Summary: A Georgia woman with a legal studies degree used Facebook to express anger and threaten to kill at least 15 white police officers while claiming freedom of speech protection.
A woman with an advanced legal studies degree was arrested after making threat on a Facebook post to kill at least 15 white police officers. Thirty-three year old Ebony Monique Dickens was charged in Georgia with dissemination of information to facilitate terroristic threats. Her threat involved a plan to kill the officers the next day with a call to action.
In court on Wednesday, the city solicitor declared that Dickens should have known better since she had legal knowledge. Dickens tried to claim the First Amendment in her Facebook post, stating that with freedom of speech she can say “kill all cops”. The judge thought otherwise and set her bond at $10,000. The judge has required her to freeze all social media accounts.
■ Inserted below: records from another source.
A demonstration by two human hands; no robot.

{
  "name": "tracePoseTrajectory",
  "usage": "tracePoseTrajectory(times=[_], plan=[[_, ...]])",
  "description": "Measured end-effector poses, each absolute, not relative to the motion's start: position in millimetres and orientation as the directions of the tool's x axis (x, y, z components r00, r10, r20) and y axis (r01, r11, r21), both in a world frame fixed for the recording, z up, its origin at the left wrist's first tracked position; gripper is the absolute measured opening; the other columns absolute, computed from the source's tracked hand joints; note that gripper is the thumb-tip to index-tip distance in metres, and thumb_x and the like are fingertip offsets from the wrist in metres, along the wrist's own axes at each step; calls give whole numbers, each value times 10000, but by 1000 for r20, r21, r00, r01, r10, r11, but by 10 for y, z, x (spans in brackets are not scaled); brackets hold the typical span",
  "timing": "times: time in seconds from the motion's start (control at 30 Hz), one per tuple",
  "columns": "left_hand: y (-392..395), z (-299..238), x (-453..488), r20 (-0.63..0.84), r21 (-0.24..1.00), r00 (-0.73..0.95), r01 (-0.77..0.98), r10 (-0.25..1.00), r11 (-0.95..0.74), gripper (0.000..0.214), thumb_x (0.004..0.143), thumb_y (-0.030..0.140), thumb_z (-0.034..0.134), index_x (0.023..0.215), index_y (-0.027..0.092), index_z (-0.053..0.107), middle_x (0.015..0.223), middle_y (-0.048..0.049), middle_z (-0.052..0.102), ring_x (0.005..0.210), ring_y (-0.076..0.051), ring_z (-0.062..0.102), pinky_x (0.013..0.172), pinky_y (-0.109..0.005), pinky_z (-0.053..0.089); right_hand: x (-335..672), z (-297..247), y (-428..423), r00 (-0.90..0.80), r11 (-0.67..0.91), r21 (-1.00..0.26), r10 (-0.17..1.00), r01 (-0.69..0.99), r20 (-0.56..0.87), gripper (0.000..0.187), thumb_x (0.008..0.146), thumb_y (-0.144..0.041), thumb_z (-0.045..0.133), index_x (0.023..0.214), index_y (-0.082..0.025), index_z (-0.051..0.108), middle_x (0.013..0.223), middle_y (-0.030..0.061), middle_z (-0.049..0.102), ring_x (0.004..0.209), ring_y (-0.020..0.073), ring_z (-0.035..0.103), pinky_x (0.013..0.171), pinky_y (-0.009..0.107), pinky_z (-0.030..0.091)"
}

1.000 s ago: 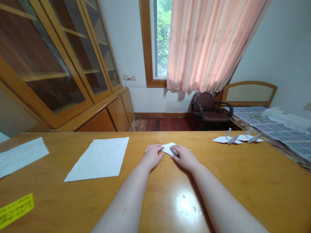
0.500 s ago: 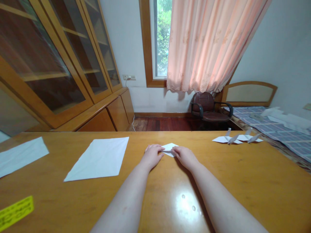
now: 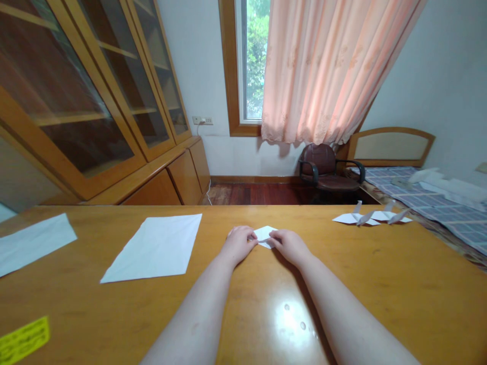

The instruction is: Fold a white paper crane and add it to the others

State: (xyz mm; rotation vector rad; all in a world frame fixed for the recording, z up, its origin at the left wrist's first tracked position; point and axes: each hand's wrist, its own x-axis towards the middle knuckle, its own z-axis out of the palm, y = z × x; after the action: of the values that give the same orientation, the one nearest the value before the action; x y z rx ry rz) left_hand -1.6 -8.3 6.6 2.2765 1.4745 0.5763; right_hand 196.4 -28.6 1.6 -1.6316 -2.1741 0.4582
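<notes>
A small piece of folded white paper (image 3: 265, 233) lies on the wooden table, between my hands near the far edge. My left hand (image 3: 241, 243) pinches its left corner, thumb and fingers drawn together. On the opposite side, my right hand (image 3: 288, 244) grips the right corner with thumb and fingertips. The paper's near edge is partly raised between the hands, and both its side corners are hidden under my fingers.
Left of my hands lies a large white paper sheet (image 3: 155, 248), with another sheet (image 3: 36, 243) farther left. Folded paper figures (image 3: 371, 218) stand at the right far edge. A yellow label (image 3: 25, 339) is at the near left of the table (image 3: 380, 284).
The near flap of the folded paper has shifted slightly toward me, and more of its upper face shows. Both hands stay at its corners, fingers moved a little.
</notes>
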Motion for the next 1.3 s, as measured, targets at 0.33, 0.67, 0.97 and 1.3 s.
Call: tracePoseTrajectory(times=[0.33, 0.67, 0.97, 1.3], plan=[[-115, 114, 0, 141, 479, 397, 774, 907, -413, 114, 734, 319, 605, 740, 217, 655, 913, -26, 641, 933, -198, 539, 887, -327, 393, 1939, 20, -264, -314, 337, -519, 940, 786, 135, 215, 838, -333, 514, 797, -209, 684, 858, 57, 674, 801, 172, 592, 729, 257, 407], [-88, 47, 4, 174, 465, 401, 772, 899, -434, 120, 732, 322, 609, 704, 208, 636, 889, -27, 626, 894, -190, 536, 852, -316, 392, 1921, -20, -255, -295, 342, -557, 939, 757, 176, 174, 817, -282, 535, 776, -187, 675, 877, 67, 646, 832, 172, 572, 764, 268, 409], [-50, -15, -5, 177, 471, 373, 780, 911, -411, 90, 719, 297, 637, 726, 208, 637, 863, -22, 611, 882, -190, 532, 828, -315, 393, 1946, -71, -198, -237, 309, -558, 951, 770, 200, 88, 739, -242, 619, 693, -167, 623, 816, 48, 607, 788, 157, 536, 733, 255, 384], [-39, -48, -11, 175, 489, 360, 776, 916, -399, 105, 708, 309, 654, 756, 220, 629, 892, -17, 615, 915, -202, 530, 835, -322, 391, 1976, -50, -201, -166, 236, -486, 969, 842, 183, 124, 712, -289, 665, 683, -177, 620, 814, 45, 592, 853, 178, 514, 782, 279, 342]])
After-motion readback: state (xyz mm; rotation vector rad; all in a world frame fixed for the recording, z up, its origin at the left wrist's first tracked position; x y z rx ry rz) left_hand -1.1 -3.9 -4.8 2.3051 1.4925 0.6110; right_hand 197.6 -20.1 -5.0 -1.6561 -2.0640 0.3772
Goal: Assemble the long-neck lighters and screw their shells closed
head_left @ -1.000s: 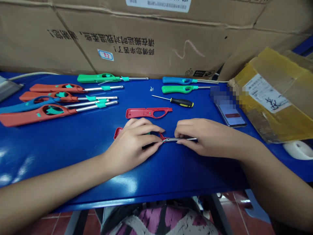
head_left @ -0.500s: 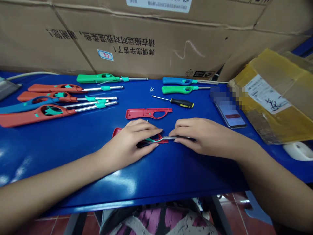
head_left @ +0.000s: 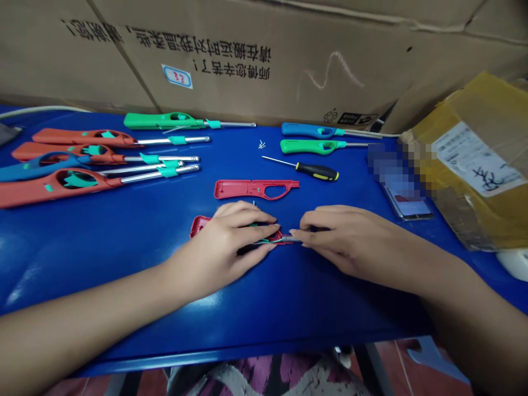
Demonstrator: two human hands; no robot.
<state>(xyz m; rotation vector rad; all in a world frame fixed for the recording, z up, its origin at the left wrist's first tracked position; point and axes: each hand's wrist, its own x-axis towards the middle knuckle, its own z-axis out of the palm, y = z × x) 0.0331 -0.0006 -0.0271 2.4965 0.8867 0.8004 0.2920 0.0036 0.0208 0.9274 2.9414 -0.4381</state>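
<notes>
At the blue table (head_left: 124, 247), my left hand (head_left: 229, 239) lies over an opened red lighter (head_left: 199, 225), its grip closed on the body: fingers curled across the top, thumb along the near edge, pressing it flat to the table. Only the lighter's left end and a strip of its front show past the fingers. My right hand (head_left: 344, 239) meets it from the right, its grip pinching the metal tube (head_left: 293, 240) that sticks out of the lighter's front; fingertips of both hands nearly touch. A green wire (head_left: 268, 240) shows in the gap between them. Just beyond the hands lies a loose red cover (head_left: 256, 188), hollow side up. Farther back rest a black-and-yellow screwdriver (head_left: 315, 172), a few small screws (head_left: 261, 144), a green lighter (head_left: 313, 146) and a blue lighter (head_left: 313, 131). At far left, a cluster of whole lighters (head_left: 82, 181) lies side by side, tubes pointing right. A phone (head_left: 406, 201) sits to the right of the hands, beside a yellow parcel (head_left: 474, 209). A large cardboard box (head_left: 350, 33) stands along the table's back edge.
</notes>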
After a search of her home, police seized a loaded gun and three computers. Police were concerned that someone with anger toward police that had access to a loaded gun would easily decide to execute their plan.
The case is now igniting a debate over freedom of speech on social media and how those words can be used to start violence. Her use of the action word “now” may have stepped her over the line on what is covered by the First Amendment and what is an imminent lawless action.
A similar case is being tried by the U.S. Supreme Court after a man in Pennsylvania threatened to kill his wife on Facebook. He claims that he was only angry and never intended to follow through on the threat. Lower courts convicted him declaring that since his wife felt threatened, it was still a threat on her life. The Supreme Court is expected to rule on this case in June.
Dickens’ Facebook post was made at a time that relations between white police officers and black community members are tense from the most recent incident involving the death of Freddie Gray. Gray died while in police custody from a spinal injury that took police 45 minutes to seek help for. Prosecutors argue that she understood how tense things are and knew her post could incite others to act.